2016年の4月から11月にかけて、東日本地域の4都市(宮城県仙台市、長野県長野市、茅野市、東京都多摩市)が"宮沢賢治"をテーマとした市民創作プログラム、および「風の又三郎」の舞台作品の創作・上演に、世界で活躍する舞台演出家小池博史らとともに臨む。

2016年7月11日月曜日

小池博史さんインタビュー 前半/創作プログラム『KENJI』@仙台



201679日(土)@日立システムズホール仙台(青年文化センター)練習室4

-「KENJI」仙台版ということで、仙台の出演者とKENJIを創ってみてどうでしょうか?

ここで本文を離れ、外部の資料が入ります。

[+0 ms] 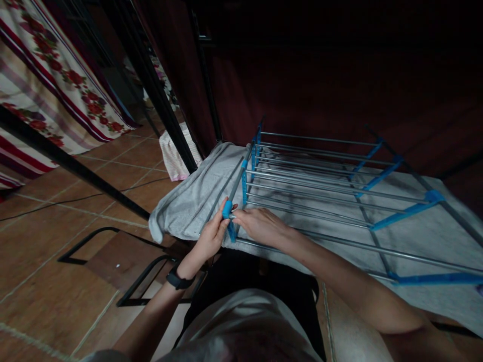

小池:どこも全然条件が違うので、そもそも同じにならないんですよね。年齢の問題もあるし難しい面も多々あります。最初の長野の場合だと出演者の募集条件が35歳までだったんですよ。だから全員それより若くて、男女比が半々で全部で12人。それが多摩だと19人のうち17人が女性で男性が2人。そういう中で、やったことない人もプロも渾然一体としてる状態だったんですね。 

仙台はほぼ3分の2が40代以上と、年齢層が高い。だからいろんな意味で全然やり方は違うんですね。同時に、予算やらいろんな条件が違ってくると、やりにくいところもあれば、工夫が必要になってくるところもある。多摩なんて6日目には公演ですからね。平日はそんなに長いこと稽古できないし、稽古のあとのダメ出しは、劇場を出て外でやるというようなことをしていた。一方、長野の場合は条件がよかった。同じ作品だと言ってもなかなか違うんですね。

-出演者の個性も違いますよね。

小池:そうですね。それはもうまるっきり違う。それがおもしろいって言えばおもしろいですけどね。年齢層が高いと、いい意味では深みが出てきてすごくいい。若いとなかなかそんなわけにいかないんで。でも全体に、マイナスだと思っちゃうと何もできなくなるので、どうおもしろさに変えていくかですね。

-出演者の個性をおもしろく引き出すということ?

小池:それはこういうのだととても重要だと思うんですね。やっぱり1人1人がおもしろいと思わないとしょうがない。いつも思うんですが、素人だとしても、素人にはプロには絶対いないタイプっているわけですよ。例えば姫さん(出演者の1人、姫野さん)なんて、プロには絶対いないタイプ。その絶対いない感じをどうおもしろく見れるか。やっぱりいろんな意味での違った素材なんですよね、僕にとっては。

-市民と一緒に創作舞台をつくるというのは、レベルもバラバラだし一見面倒くさいと思うのですが、やり続ける理由はどんなものですか?

小池:プロにはないおもしろさってあるんですよね。何をやっているか、やってる側に問われるわけですよね。いかに演出力があるかっていうことが問われてくる。クオリティーで言えば、プロでやれば確かに高いんだけども、高くないおもしろさっていうのもあるでしょ? どんな素材をどんなふうに調理していくか。料理と一緒で、はいこういう材料があります、この材料で何ができますか、って僕が言われてるようなもので。材料がよくないんでダメですって言ってしまうわけにはいかないでしょう?

-小池さん自身もすごく楽しまれてるということ?

小池:きついですけど。きついというのは、時間がやっぱりどうしても
短いんで。通常だとひと月ふた月ってかけますけど、そこまでかけられないでしょ。かけられない中でクオリティー的にある程度のところまで持っていかなきゃならない。今回みたいにちゃんと照明も付いてきちんとした公演になるとなると、そりゃあきついことはきついですよね。

-特に1人1人の電車のエピソードのところとか、同じシーンでも毎日いろんな演出が加わりますが、あの表現のバリエーションは、どこから湧いてくるんですか?

小池:それは分かんないんだよな。自分のことで言えばもう分かんないとしか言いようがなくて。なんでですかって言われても、出てくるんだよねとしか言いようがない。



-それは昔からなんですか?

小池:結構昔からですね。あんまりだから、作品を作るとかでほとんど悩んだことがない。